What you will do
Look below for the line that contains "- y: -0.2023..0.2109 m", then copy it and each following line exactly, through and including the line that contains "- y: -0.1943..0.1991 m".

Collected data

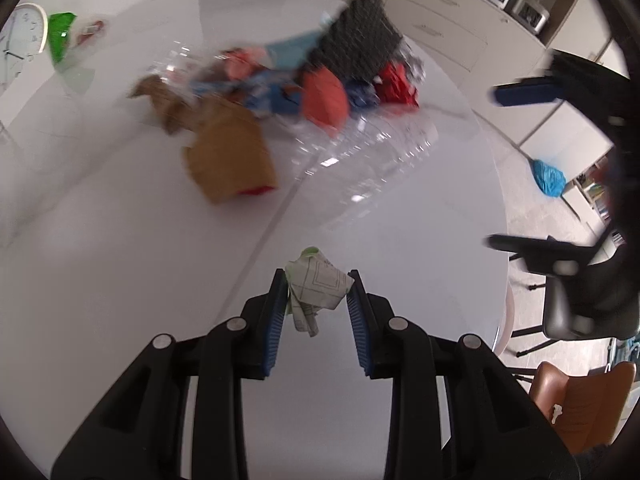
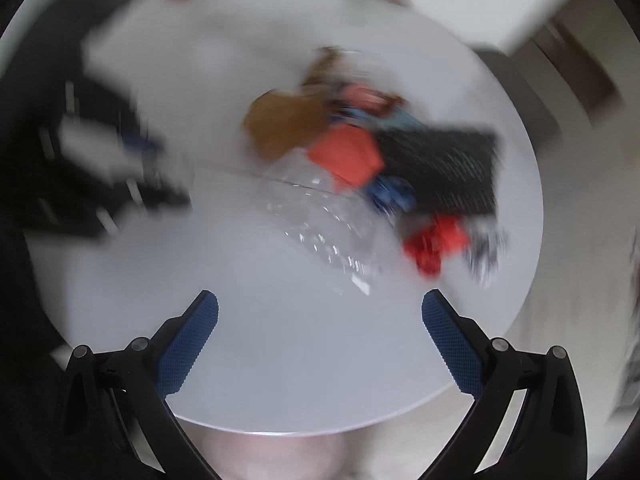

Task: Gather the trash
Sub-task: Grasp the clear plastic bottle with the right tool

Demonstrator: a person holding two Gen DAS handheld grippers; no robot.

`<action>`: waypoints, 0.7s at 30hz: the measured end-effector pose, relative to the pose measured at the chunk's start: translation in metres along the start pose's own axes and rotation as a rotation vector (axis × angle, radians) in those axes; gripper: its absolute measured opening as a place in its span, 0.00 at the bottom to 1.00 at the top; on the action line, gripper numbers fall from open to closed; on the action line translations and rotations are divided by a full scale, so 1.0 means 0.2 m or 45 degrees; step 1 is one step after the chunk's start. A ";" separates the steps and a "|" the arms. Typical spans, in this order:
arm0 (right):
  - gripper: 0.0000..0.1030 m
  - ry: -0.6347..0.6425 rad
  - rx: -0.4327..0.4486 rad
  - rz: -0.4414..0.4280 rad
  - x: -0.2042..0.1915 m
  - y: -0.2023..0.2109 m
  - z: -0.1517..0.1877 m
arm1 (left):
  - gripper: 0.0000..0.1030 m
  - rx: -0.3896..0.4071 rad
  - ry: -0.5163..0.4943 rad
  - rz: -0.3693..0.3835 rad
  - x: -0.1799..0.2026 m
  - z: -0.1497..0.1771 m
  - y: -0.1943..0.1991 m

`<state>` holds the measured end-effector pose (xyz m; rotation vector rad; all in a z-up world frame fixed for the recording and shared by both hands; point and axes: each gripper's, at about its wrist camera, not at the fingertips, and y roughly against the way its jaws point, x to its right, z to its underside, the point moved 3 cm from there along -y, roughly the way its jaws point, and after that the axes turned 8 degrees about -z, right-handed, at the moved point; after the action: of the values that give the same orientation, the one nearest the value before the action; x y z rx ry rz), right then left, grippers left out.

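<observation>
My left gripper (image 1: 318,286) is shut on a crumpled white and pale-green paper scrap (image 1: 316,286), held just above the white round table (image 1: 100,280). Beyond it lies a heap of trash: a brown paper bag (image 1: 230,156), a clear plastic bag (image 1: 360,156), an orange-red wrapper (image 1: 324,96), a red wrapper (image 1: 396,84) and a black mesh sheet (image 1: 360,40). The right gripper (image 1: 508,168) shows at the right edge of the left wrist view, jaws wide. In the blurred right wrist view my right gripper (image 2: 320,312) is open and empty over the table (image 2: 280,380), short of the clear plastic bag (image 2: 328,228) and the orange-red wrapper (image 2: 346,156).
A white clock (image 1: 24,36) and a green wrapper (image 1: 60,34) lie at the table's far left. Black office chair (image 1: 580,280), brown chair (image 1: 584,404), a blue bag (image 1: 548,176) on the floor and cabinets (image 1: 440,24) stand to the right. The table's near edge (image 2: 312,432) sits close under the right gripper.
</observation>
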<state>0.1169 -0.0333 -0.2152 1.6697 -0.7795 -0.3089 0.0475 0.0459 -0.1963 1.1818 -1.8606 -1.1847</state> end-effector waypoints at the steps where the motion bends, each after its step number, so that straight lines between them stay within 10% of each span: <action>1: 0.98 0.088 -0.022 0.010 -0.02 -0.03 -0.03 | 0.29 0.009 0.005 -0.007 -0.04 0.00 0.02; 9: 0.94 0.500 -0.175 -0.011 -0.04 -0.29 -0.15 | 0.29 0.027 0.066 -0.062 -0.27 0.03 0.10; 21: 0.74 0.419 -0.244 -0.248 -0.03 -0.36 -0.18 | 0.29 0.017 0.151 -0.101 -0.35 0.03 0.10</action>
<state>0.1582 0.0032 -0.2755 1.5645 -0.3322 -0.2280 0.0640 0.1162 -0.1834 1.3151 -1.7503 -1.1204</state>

Solution for this problem
  - y: -0.2023..0.2109 m
  - z: -0.1517..0.1877 m
arm1 (left):
  - gripper: 0.0000..0.1030 m
  - rx: -0.3896..0.4071 rad
  - ry: -0.5163..0.4943 rad
  - rz: -0.3693..0.3835 rad
  - x: -0.1799..0.2026 m
  - z: -0.1497..0.1771 m
  - y: -0.1943..0.1991 m

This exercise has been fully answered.